• [EXERCISE DATA]
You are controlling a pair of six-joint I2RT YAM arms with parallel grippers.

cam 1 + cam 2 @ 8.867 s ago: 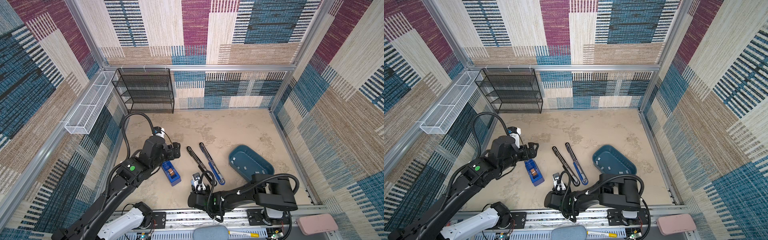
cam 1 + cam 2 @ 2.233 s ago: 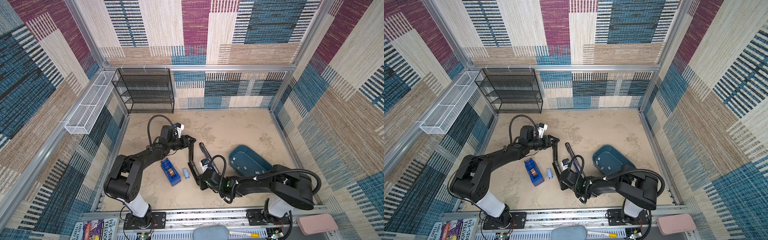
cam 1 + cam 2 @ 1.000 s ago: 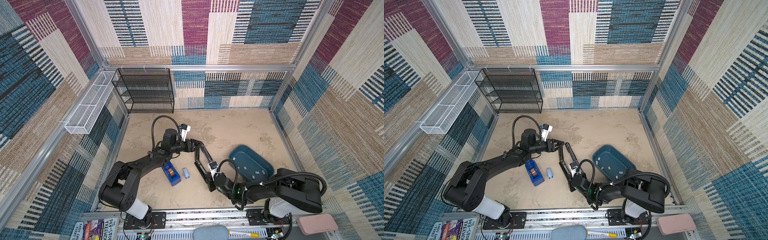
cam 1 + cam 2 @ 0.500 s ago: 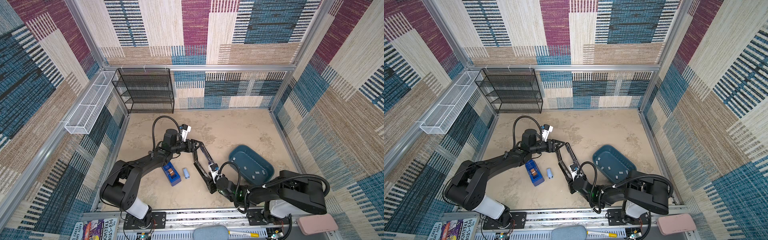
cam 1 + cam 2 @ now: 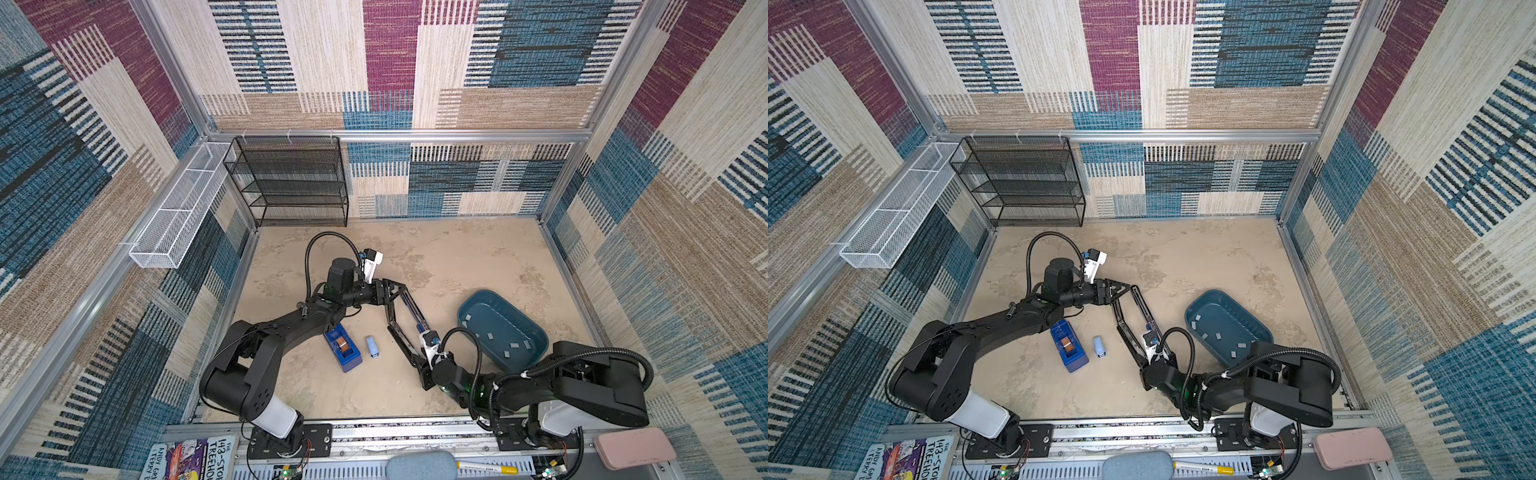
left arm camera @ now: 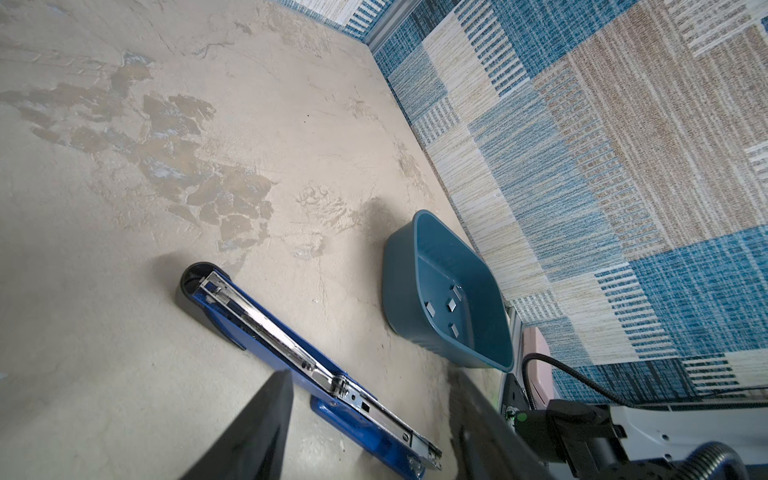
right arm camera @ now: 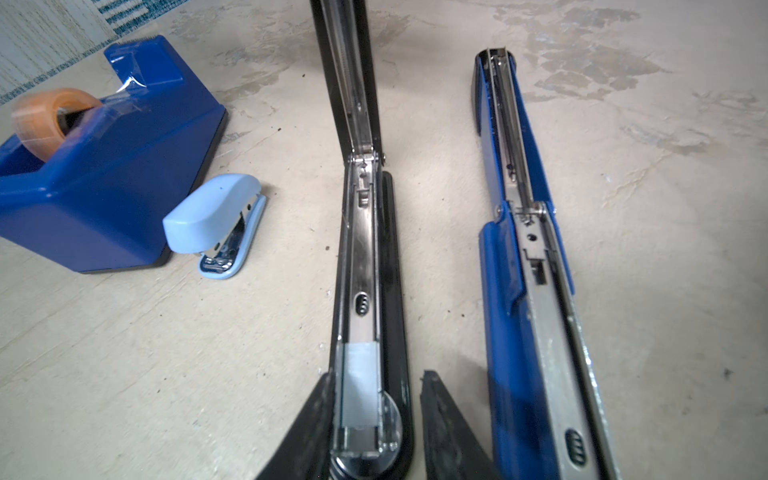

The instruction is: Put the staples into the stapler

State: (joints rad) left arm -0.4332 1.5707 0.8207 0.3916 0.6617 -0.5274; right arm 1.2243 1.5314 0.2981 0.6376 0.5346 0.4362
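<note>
The long black stapler (image 5: 405,349) lies open on the floor. Its lid (image 5: 388,309) is raised, and my left gripper (image 5: 405,287) holds the lid's free end behind its fingertips. In the left wrist view the gap at that gripper's (image 6: 372,374) tips is empty. A grey strip of staples (image 7: 360,384) lies in the black stapler's (image 7: 390,257) channel near the front end. My right gripper (image 7: 376,374) stands open astride that end, holding nothing. Several more staples (image 5: 489,336) lie in the teal basket (image 5: 498,316).
An open blue stapler (image 5: 415,311) lies just right of the black one, close to my right fingers (image 7: 449,436). A blue tape dispenser (image 5: 343,347) and a small light-blue stapler (image 5: 372,345) sit to the left. A black wire rack (image 5: 291,183) stands at the back.
Since two seconds ago my left gripper has swung the black lid up and to the right. My right gripper slid to the stapler's front end. In the last half second nothing clearly moved.
</note>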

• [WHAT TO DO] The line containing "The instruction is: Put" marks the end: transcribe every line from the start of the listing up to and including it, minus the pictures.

• [FINISHED EXERCISE]
You are controlling a pair of six-joint I2RT YAM arms with parallel grippers.

cam 1 + cam 2 @ 8.867 s ago: 
cam 1 + cam 2 @ 2.233 s ago: 
cam 1 + cam 2 @ 1.000 s ago: 
cam 1 + cam 2 @ 0.500 s ago: 
cam 1 + cam 2 @ now: 
left arm camera @ now: 
right arm camera @ now: 

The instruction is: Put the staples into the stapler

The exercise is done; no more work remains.